Sending and receiving communications is covered by the reference to "correspondence" in Article 8. Communications from business premises, as well as from the home, are potentially within the scope of "private life" and "correspondence" within the meaning of Article 8. In ascertaining whether the notions of "private life" and "correspondence" are applicable, a reasonable expectation of privacy is a significant, though not necessarily, conclusive factor.
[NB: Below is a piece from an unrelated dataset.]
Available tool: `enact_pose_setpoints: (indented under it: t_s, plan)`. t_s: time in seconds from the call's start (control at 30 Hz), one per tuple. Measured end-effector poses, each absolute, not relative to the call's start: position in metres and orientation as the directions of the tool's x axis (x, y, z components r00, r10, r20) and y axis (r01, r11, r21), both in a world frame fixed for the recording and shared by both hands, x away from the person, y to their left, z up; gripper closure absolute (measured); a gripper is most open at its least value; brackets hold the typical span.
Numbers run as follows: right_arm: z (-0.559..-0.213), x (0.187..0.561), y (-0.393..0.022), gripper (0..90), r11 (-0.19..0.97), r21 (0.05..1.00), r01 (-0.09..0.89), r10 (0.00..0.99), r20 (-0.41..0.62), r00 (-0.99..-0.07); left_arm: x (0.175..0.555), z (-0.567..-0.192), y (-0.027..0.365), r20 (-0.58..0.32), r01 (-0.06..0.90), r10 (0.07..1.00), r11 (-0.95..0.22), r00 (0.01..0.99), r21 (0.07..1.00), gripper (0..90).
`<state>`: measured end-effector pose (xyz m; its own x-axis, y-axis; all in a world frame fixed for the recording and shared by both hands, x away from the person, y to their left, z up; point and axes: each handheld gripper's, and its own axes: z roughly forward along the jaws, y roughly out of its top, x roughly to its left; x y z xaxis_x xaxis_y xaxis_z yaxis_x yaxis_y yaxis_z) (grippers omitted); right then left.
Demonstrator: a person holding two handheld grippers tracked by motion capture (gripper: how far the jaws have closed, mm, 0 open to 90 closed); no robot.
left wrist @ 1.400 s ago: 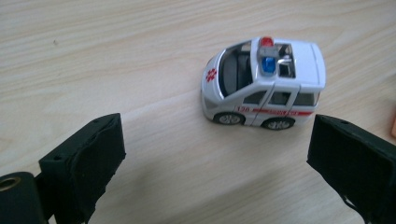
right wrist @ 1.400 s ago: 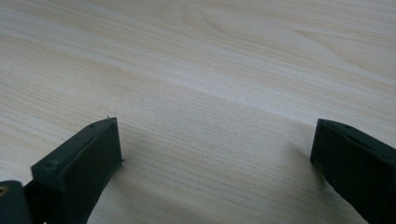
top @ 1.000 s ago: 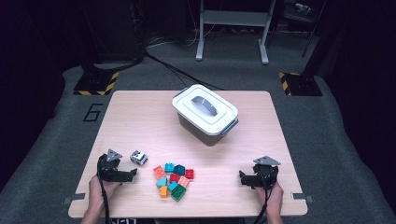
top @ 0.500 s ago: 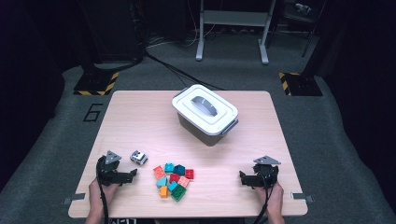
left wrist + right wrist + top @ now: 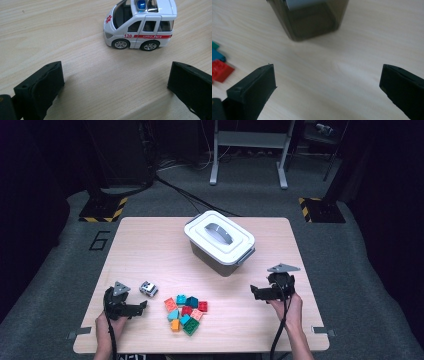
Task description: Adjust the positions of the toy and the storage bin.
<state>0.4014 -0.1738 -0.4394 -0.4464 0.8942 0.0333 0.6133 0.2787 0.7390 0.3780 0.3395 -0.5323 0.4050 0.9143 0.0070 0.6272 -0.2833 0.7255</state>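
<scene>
Because its jaws stand wide and empty, the left gripper [image 5: 115, 82] near the table's [image 5: 150, 245] front left corner looks lined up on the toy ambulance [image 5: 140, 23] just ahead; the right gripper [image 5: 327, 82], equally agape and empty-handed, faces the lidded box [image 5: 220, 242] mid-table. Compared with a second ago, neither gripper has visibly shifted; the bricks [image 5: 185, 312] lie unmoved by the front edge.

A metal stand [image 5: 248, 150] (grey) beyond the wooden table [image 5: 150, 250].
</scene>
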Motion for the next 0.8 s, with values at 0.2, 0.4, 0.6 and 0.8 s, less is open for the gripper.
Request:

Relying on a range of evidence including the iPhone material and private communication between Mr Garamukanwa and other employees, the disciplinary panel had accepted an internal investigation's conclusion that Mr Garamukanwa had sent at least two emails of a malicious nature to employees of the Trust. Some of the evidence was handed over by the police, and some by Mr Garamukanwa himself. Some of the emails had come from his work email address and concerned workplace issues.

Mr Garamukanwa had no reasonable expectation of privacy over this material, because he had been aware for almost a year before his arrest that LM had reported concerns about his behaviour to the Trust.

The court noted that Mr Garamukanwa had not challenged the use of the iPhone material or any of the private communications during the course of the disciplinary hearing, and that he had voluntarily provided the disciplinary panel with further private communications of an intimate nature between him and Ms Maclean. In the circumstances, there was no reasonable expectation of privacy over any of the material or communications before the disciplinary panel.

What to take away?

It seems that the tribunals are unwilling to engage Article 8 where personal correspondence or other items are brought into the employment sphere as a consequence of the individual's own conduct. Here, it may also have helped that the victim of the harassment immediately complained to her manager, who raised the issue with Mr Garamukanwa so he knew of the allegations, and that he no longer had a reasonable expectation of privacy around those emails and communications.

Finally, employers should take away from the case the importance of telling employees about allegations made against them as soon as possible, to remove any reasonable expectation of privacy. This case could be distinguished from another workplace privacy decision, Barbulescu v Romania, where an employer had breached an employee's Article 8 rights by accessing the employee’s private Yahoo! Messenger chat. In that case, the ECHR found that the employee had not been given notice as to the extent and nature of his employer’s monitoring of his communications.